*WHAT TO WORK ON*:
Once you have read the listing, print all of it word for word.
INFORMATION PROVIDED Start Marker
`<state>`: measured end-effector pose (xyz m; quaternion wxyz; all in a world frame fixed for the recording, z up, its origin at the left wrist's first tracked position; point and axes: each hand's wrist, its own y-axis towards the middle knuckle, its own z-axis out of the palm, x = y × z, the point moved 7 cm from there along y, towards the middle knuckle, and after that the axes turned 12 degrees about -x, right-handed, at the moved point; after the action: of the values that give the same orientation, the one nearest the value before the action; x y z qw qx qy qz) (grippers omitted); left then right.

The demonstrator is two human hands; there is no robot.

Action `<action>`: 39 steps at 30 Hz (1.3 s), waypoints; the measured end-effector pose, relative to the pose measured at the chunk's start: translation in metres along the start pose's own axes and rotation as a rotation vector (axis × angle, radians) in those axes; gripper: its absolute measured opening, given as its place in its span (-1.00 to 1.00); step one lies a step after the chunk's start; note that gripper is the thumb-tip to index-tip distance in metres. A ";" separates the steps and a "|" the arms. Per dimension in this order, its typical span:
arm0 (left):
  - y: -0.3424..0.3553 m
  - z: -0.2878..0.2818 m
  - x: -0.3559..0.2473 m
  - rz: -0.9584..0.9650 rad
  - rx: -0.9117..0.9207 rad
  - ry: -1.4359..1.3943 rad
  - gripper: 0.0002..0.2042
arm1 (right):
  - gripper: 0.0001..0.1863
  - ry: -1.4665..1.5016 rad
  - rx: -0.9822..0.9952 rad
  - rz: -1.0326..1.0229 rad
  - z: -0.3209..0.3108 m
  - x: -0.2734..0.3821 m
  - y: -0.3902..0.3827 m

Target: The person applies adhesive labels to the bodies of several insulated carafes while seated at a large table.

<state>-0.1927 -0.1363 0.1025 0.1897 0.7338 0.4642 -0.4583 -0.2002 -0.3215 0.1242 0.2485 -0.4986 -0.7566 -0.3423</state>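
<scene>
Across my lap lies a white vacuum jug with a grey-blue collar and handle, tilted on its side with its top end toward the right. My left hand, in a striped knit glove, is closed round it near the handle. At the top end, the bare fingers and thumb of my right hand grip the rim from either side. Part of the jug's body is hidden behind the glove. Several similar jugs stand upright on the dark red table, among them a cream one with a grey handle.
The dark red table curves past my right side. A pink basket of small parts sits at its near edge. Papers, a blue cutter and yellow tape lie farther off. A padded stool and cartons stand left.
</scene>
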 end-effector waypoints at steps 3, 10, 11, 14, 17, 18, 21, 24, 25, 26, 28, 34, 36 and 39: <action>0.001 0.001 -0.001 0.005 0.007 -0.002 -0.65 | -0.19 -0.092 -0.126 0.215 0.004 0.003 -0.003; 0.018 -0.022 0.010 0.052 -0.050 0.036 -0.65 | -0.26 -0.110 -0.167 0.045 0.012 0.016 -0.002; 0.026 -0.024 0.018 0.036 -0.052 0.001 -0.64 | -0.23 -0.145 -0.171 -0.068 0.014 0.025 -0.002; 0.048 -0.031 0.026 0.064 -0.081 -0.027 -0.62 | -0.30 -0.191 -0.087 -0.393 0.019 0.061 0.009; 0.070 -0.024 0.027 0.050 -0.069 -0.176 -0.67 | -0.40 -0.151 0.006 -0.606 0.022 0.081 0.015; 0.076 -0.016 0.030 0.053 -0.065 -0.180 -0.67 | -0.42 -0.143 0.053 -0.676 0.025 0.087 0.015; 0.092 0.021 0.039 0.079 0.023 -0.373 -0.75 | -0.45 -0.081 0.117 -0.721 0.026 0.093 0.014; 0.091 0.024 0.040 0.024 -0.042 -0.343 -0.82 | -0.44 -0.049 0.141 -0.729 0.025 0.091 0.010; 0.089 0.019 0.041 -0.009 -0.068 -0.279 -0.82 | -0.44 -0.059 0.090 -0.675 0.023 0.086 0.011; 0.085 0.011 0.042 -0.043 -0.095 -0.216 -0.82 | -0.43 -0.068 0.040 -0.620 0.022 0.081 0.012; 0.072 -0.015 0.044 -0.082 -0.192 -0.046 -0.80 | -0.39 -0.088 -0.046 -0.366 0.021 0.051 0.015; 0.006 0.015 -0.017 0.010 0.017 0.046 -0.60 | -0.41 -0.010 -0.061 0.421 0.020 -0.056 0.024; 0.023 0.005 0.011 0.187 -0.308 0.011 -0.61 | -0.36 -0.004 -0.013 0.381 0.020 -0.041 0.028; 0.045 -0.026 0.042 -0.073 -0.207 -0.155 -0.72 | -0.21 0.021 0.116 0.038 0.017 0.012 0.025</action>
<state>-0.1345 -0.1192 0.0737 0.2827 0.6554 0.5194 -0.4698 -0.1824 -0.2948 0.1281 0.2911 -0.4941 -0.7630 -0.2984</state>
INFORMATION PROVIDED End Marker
*RESULT OF THIS EXERCISE*:
`<state>`: measured end-effector pose (xyz m; quaternion wxyz; all in a world frame fixed for the recording, z up, its origin at the left wrist's first tracked position; point and axes: each hand's wrist, its own y-axis towards the middle knuckle, its own z-axis out of the palm, x = y × z, the point moved 7 cm from there along y, towards the middle knuckle, and after that the axes turned 12 degrees about -x, right-handed, at the moved point; after the action: of the values that give the same orientation, the one nearest the value before the action; x y z qw qx qy qz) (grippers omitted); left then right.

The demonstrator is two human hands; there is no robot.

Action `<action>`: 39 steps at 30 Hz (1.3 s), waypoints; the measured end-effector pose, relative to the pose measured at the chunk's start: translation in metres along the start pose's own axes and rotation as a rotation vector (axis × angle, radians) in those axes; gripper: its absolute measured opening, given as its place in its span (-1.00 to 1.00); step one lies a step after the chunk's start; note that gripper is the thumb-tip to index-tip distance in metres. A ";" separates the steps and a "|" the arms. Per dimension in this order, its typical span:
arm0 (left):
  - y: -0.3424..0.3553 m
  - z: -0.2878..0.2818 m
  - x: -0.3559..0.2473 m
  - rz: -0.9584..0.9650 rad
  - rx: -0.9117..0.9207 rad
  - ry: -1.4359..1.3943 rad
  - gripper: 0.0002..0.2042
arm1 (right):
  - gripper: 0.0001..0.1863
  - ry: -1.4665..1.5016 rad
  - rx: -0.9822..0.9952 rad
  - rz: -1.0326..1.0229 rad
  - z: -0.3209..0.3108 m
  - x: -0.2734..0.3821 m
  - y: -0.3902..0.3827 m

Target: The person applies adhesive labels to the bodies of several insulated carafes while seated at a large table.

<state>-0.1927 -0.1363 0.1025 0.1897 0.7338 0.4642 -0.4583 -0.2002 -0.3215 0.1242 0.2485 -0.4986 -0.7566 -0.3423</state>
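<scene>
Across my lap lies a white vacuum jug with a grey-blue collar and handle, tilted on its side with its top end toward the right. My left hand, in a striped knit glove, is closed round it near the handle. At the top end, the bare fingers and thumb of my right hand grip the rim from either side. Part of the jug's body is hidden behind the glove. Several similar jugs stand upright on the dark red table, among them a cream one with a grey handle.
The dark red table curves past my right side. A pink basket of small parts sits at its near edge. Papers, a blue cutter and yellow tape lie farther off. A padded stool and cartons stand left.
</scene>
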 end-effector waypoints at steps 3, 10, 11, 14, 17, 18, 21, 24, 25, 26, 28, 34, 36 and 39: <action>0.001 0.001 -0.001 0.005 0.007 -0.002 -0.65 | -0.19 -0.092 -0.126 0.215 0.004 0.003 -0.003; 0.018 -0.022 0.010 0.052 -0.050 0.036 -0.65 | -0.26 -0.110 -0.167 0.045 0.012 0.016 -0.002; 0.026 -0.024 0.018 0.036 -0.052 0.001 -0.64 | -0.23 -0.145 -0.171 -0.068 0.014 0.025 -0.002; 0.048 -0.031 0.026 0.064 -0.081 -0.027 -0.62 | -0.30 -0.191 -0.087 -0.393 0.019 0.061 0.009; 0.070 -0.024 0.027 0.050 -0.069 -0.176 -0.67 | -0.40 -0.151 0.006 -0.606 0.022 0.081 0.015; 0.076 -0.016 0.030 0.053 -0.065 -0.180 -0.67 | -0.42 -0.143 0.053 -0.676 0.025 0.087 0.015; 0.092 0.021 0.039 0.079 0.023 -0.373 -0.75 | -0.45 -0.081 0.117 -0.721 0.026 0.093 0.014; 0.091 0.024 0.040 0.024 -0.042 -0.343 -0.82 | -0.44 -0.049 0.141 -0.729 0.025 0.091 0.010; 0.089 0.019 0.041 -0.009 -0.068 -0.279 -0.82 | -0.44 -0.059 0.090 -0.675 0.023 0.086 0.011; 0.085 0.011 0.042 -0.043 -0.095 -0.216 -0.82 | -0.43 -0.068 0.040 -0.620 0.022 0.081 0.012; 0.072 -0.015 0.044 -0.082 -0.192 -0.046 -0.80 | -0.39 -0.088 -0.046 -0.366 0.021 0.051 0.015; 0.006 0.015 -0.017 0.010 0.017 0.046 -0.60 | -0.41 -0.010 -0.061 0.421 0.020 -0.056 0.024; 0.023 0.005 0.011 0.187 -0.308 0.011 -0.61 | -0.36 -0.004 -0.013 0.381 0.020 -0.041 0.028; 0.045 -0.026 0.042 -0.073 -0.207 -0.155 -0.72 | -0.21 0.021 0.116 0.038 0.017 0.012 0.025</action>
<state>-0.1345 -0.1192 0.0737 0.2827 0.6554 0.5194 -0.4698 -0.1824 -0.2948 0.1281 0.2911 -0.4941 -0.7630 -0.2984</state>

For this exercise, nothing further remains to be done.